* Required action *
If an entry holds a picture, leave that picture out; copy everything else exactly.

* Material for the task *
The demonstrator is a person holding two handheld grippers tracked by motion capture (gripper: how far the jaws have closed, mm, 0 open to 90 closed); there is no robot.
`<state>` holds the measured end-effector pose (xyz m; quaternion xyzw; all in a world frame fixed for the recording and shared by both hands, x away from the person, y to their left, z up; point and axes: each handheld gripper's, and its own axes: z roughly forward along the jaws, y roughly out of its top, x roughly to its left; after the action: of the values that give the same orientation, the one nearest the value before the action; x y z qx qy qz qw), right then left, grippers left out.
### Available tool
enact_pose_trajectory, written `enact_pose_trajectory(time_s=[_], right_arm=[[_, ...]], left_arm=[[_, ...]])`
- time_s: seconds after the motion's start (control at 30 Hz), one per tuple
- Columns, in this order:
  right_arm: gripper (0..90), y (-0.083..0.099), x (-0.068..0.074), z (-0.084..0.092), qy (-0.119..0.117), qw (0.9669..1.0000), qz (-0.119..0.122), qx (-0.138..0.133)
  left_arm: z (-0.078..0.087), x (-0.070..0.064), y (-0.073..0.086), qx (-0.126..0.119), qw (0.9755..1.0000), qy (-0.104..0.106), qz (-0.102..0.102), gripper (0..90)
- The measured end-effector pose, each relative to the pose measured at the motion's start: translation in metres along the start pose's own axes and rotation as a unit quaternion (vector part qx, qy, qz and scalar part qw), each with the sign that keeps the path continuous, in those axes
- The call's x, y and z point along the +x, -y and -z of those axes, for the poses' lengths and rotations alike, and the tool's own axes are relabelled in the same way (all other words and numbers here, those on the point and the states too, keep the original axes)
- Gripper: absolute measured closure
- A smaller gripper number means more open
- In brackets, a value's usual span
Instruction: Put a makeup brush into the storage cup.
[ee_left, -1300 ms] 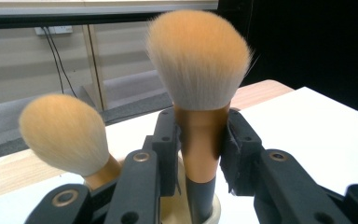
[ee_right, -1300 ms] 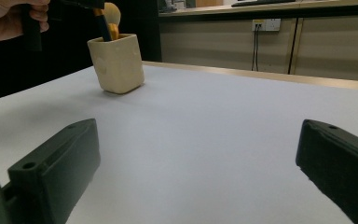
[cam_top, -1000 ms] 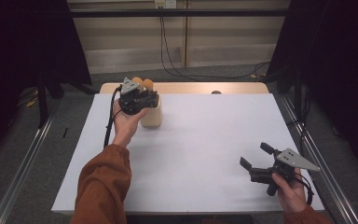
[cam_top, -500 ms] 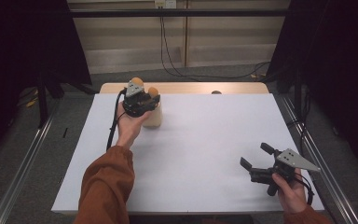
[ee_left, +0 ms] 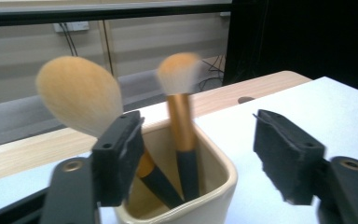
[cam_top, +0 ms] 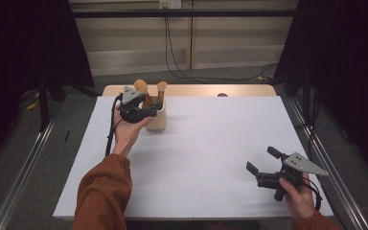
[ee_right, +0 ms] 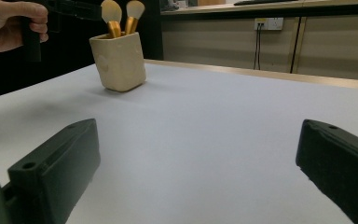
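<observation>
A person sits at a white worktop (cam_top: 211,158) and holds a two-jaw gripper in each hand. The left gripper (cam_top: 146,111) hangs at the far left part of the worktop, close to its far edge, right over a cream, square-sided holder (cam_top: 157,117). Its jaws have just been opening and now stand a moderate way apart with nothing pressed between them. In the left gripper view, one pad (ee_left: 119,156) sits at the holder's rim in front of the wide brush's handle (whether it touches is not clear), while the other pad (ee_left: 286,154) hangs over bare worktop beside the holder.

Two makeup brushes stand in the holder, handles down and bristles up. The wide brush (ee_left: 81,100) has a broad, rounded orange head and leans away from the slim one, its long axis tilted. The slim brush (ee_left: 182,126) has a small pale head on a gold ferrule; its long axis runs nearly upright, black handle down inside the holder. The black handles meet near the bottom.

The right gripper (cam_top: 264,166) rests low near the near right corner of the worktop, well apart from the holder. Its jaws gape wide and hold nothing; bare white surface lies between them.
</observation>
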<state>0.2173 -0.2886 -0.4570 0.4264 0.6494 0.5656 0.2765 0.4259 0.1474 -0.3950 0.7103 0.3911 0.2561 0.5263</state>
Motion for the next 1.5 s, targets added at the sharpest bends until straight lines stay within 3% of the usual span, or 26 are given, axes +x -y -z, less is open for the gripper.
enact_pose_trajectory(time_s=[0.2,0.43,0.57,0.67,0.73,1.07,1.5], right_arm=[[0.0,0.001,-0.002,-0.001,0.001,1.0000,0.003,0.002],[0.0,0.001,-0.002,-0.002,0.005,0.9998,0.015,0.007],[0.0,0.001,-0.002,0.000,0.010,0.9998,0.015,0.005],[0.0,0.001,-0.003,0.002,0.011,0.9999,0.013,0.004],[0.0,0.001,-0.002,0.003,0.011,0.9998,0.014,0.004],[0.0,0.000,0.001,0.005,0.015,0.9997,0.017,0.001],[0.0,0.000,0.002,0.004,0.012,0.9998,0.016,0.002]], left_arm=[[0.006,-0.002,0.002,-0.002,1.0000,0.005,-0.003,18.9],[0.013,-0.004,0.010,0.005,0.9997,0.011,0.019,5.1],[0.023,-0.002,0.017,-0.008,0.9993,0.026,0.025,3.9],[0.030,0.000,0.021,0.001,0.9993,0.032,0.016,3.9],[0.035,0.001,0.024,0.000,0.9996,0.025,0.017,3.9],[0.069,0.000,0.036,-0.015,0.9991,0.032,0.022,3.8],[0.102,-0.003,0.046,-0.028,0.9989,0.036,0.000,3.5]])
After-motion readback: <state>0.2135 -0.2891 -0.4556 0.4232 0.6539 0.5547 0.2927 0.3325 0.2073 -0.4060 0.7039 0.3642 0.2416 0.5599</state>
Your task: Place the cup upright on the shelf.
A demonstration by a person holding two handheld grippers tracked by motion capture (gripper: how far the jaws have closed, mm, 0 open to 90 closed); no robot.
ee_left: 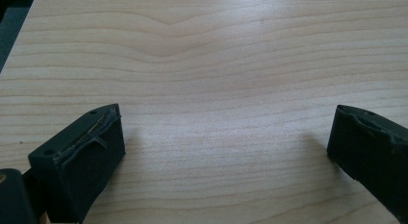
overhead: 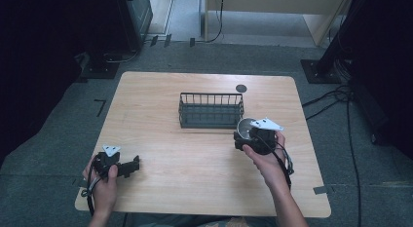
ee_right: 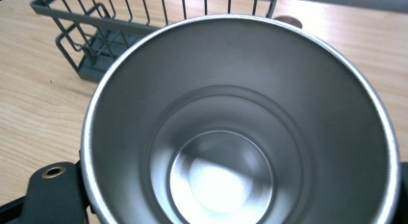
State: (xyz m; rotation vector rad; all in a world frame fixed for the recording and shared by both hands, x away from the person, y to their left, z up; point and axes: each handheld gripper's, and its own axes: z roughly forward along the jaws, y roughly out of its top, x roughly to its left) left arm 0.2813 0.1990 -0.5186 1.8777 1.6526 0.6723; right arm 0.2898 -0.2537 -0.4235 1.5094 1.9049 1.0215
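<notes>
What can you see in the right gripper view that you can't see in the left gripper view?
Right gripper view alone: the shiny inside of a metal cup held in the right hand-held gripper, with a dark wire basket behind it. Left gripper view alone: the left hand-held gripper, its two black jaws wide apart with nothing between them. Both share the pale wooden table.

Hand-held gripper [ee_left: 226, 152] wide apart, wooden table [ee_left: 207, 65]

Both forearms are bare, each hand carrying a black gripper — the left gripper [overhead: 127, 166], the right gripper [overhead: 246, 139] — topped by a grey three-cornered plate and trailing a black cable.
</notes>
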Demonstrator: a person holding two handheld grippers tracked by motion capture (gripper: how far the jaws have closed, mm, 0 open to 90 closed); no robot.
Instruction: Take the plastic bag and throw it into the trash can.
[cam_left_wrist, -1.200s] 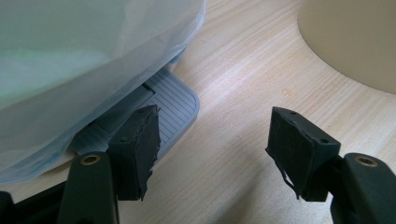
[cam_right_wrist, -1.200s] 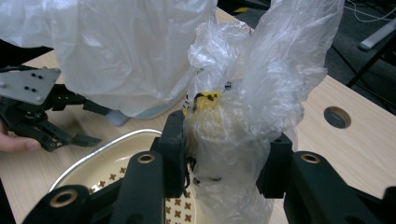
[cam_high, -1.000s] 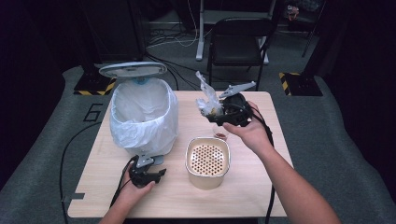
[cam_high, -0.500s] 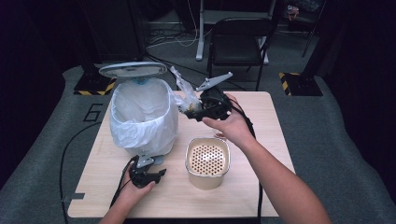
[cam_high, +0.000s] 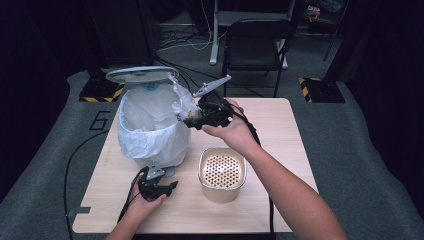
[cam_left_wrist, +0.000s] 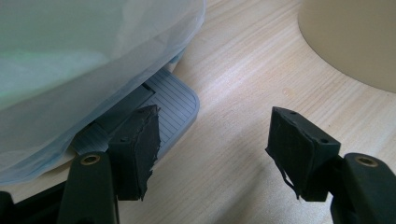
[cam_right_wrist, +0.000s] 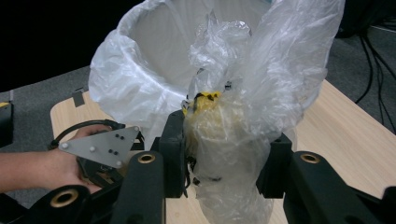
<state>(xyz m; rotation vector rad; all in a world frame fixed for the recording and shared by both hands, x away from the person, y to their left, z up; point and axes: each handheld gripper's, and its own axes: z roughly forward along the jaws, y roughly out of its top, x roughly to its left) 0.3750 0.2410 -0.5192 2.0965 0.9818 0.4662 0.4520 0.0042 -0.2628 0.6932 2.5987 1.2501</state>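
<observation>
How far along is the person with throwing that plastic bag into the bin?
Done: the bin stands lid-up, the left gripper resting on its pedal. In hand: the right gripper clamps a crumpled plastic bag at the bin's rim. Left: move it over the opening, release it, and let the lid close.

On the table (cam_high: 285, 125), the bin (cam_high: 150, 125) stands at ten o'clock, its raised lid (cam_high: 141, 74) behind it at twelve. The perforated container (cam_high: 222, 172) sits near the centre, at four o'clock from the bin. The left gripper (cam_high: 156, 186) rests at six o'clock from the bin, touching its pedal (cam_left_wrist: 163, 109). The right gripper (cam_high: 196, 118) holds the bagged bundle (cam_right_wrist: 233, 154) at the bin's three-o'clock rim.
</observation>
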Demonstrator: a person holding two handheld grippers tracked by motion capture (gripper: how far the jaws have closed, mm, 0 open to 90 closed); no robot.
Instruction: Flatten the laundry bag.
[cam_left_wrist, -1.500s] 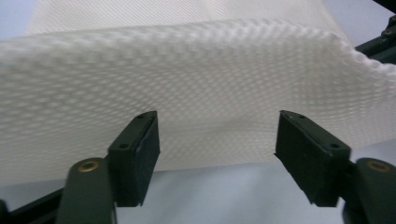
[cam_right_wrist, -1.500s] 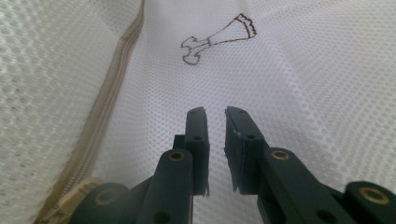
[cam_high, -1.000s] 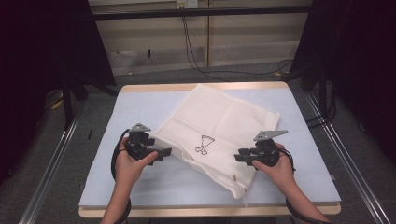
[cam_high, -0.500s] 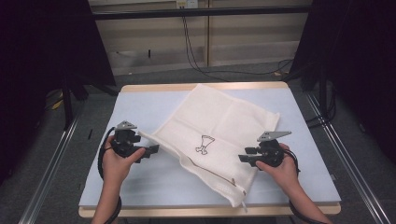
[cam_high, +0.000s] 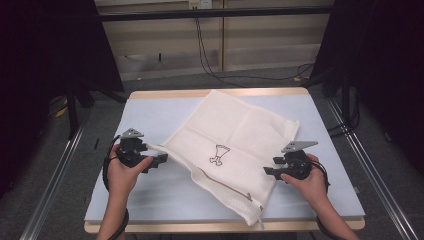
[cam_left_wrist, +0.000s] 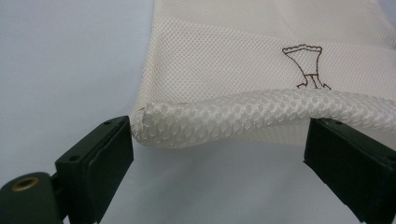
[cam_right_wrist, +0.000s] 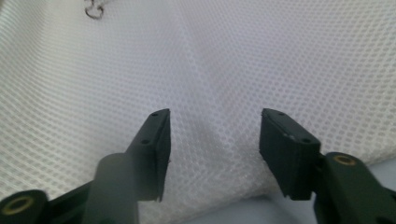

* Solved exercise *
The demonstrator is a person holding two handheld grippers tracked by motion capture (gripper: how far the jaws have closed, mm, 0 open to 90 closed); there is no robot.
`<state>` holds the measured end-effector pose (xyz m; quaternion xyzw; all in a world frame fixed for the recording and shared by both hands, x away from the person, y to their left, z up; point and axes: each handheld gripper's, and its own axes: z roughly forward along the jaws, y roughly out of its top, x roughly to its left; after the action: of the values that give the same orientation, the one nearest the value before the action; x y z qx qy qz qw), right then left, grippers left out.
### Available tool
enact_pose_trajectory, written `enact_pose_trajectory(time_s=[_], right_arm=[[_, ...]], left_arm=[[_, ...]])`
- time_s: seconds after the motion's start (control at 30 Hz), one per tuple
- Columns, in this order:
  right_arm: gripper (0..90), y (-0.083..0.099), x (-0.068..0.074), z (-0.084..0.092), qy (-0.119..0.117), qw (0.9669..1.0000), qz (-0.119..0.122), qx (-0.138..0.133)
  left_arm: z (-0.078..0.087), x (-0.070..0.064), y (-0.073..0.086), qx (-0.126..0.119), qw (0.9755..1.0000), qy (-0.104..0.106), qz (-0.102..0.102), gripper (0..90)
- The measured end-effector pose, each relative to the pose measured at the motion's start: translation in metres along the start pose's own axes and rotation as a unit quaternion (vector part qx, qy, qz and scalar part qw), each with the sign that keeps the path continuous, in those axes
- The call's x, y and z point along the +x, -y and -z of those axes, for the poses' lengths and rotations alike, and the tool's own axes are relabelled in the same way (all other words and numbers here, those on the point and the states too, keep the original axes)
- Gripper: absolute measured closure
- A smaller gripper number means more open
- In brackets, a value's usual span
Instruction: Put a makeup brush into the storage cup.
[ee_left, -1300 ms] 
[ee_right, -1300 ms] 
[cam_top, -1000 ms] 
[cam_top, -500 ms] 
[ee_left, +0 ms] 
[cam_top, +0 ms] 
[ee_right, +0 ms] 
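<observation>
A person sits at a white worktop (cam_top: 211,158) and holds a two-jaw gripper in each hand. The left gripper (cam_top: 146,111) hangs at the far left part of the worktop, close to its far edge, right over a cream, square-sided holder (cam_top: 157,117). Its jaws have just been opening and now stand a moderate way apart with nothing pressed between them. In the left gripper view, one pad (ee_left: 119,156) sits at the holder's rim in front of the wide brush's handle (whether it touches is not clear), while the other pad (ee_left: 286,154) hangs over bare worktop beside the holder.

Two makeup brushes stand in the holder, handles down and bristles up. The wide brush (ee_left: 81,100) has a broad, rounded orange head and leans away from the slim one, its long axis tilted. The slim brush (ee_left: 182,126) has a small pale head on a gold ferrule; its long axis runs nearly upright, black handle down inside the holder. The black handles meet near the bottom.

The right gripper (cam_top: 264,166) rests low near the near right corner of the worktop, well apart from the holder. Its jaws gape wide and hold nothing; bare white surface lies between them.
</observation>
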<state>0.2173 -0.2886 -0.4570 0.4264 0.6494 0.5656 0.2765 0.4259 0.1474 -0.3950 0.7103 0.3911 0.2561 0.5263</state>
Motion for the next 1.5 s, targets added at the sharpest bends until straight lines stay within 3% of the usual span, or 26 are given, axes +x -y -z, less is open for the gripper.
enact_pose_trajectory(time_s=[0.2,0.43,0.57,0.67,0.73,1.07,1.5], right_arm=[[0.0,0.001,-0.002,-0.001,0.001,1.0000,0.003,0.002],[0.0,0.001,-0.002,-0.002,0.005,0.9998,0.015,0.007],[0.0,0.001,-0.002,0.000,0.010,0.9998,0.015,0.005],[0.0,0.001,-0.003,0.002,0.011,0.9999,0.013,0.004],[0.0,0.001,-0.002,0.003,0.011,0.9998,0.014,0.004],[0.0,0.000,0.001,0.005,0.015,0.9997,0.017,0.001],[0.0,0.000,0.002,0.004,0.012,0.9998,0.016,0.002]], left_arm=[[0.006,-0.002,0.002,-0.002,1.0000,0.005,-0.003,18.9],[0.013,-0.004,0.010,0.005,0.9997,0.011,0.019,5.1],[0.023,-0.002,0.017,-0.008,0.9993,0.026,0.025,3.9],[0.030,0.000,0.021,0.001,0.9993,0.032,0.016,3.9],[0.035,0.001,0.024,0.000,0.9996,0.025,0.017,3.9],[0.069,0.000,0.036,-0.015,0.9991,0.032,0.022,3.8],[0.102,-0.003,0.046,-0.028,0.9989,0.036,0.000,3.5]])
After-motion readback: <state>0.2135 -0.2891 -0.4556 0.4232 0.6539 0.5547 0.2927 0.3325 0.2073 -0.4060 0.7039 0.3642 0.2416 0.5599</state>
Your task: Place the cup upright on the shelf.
A demonstration by a person holding two handheld grippers tracked by motion capture (gripper: how far the jaws have closed, mm, 0 open to 90 closed); no robot.
ee_left: 
overhead: 
ee_right: 
State: (xyz m; rotation vector rad; all in a world frame fixed for the recording and shared by both hands, x away from the person, y to their left, z up; point and axes: each handheld gripper's, and its own axes: z roughly forward along the jaws, y roughly out of its top, x roughly to its left) left arm 0.2813 0.1990 -0.5186 1.8777 1.6526 0.6723; right arm 0.2898 -0.2537 -0.4235 1.5094 1.9049 1.0215
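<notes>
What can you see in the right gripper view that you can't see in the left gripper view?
Right gripper view alone: the shiny inside of a metal cup held in the right hand-held gripper, with a dark wire basket behind it. Left gripper view alone: the left hand-held gripper, its two black jaws wide apart with nothing between them. Both share the pale wooden table.

Hand-held gripper [ee_left: 226, 152] wide apart, wooden table [ee_left: 207, 65]

Both forearms are bare, each hand carrying a black gripper — the left gripper [overhead: 127, 166], the right gripper [overhead: 246, 139] — topped by a grey three-cornered plate and trailing a black cable.
</notes>
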Demonstrator: a person holding two handheld grippers tracked by motion capture (gripper: how far the jaws have closed, mm, 0 open to 90 closed); no robot.
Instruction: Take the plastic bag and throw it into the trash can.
[cam_left_wrist, -1.200s] 
[cam_right_wrist, -1.200s] 
[cam_high, -1.000s] 
[cam_high, -0.500s] 
[cam_high, +0.000s] 
[cam_left_wrist, +0.000s] 
[cam_right_wrist, +0.000s] 
<state>(xyz m; rotation vector rad; all in a world frame fixed for the recording and shared by both hands, x away from the person, y to their left, z up; point and axes: each handheld gripper's, and its own axes: z roughly forward along the jaws, y roughly out of its top, x roughly to its left) 0.3750 0.2410 -0.5192 2.0965 0.9818 0.4662 0.4520 0.0042 -0.2628 0.6932 2.5987 1.2501</state>
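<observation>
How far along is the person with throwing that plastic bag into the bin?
Done: the bin stands lid-up, the left gripper resting on its pedal. In hand: the right gripper clamps a crumpled plastic bag at the bin's rim. Left: move it over the opening, release it, and let the lid close.

On the table (cam_high: 285, 125), the bin (cam_high: 150, 125) stands at ten o'clock, its raised lid (cam_high: 141, 74) behind it at twelve. The perforated container (cam_high: 222, 172) sits near the centre, at four o'clock from the bin. The left gripper (cam_high: 156, 186) rests at six o'clock from the bin, touching its pedal (cam_left_wrist: 163, 109). The right gripper (cam_high: 196, 118) holds the bagged bundle (cam_right_wrist: 233, 154) at the bin's three-o'clock rim.
</observation>
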Demonstrator: a person holding two handheld grippers tracked by motion capture (gripper: how far the jaws have closed, mm, 0 open to 90 closed); no robot.
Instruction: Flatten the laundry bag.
[cam_left_wrist, -1.500s] 
[cam_right_wrist, -1.500s] 
[cam_high, -1.000s] 
[cam_high, -0.500s] 
[cam_high, +0.000s] 
[cam_left_wrist, +0.000s] 
[cam_right_wrist, +0.000s] 

Nothing more is required for this answer.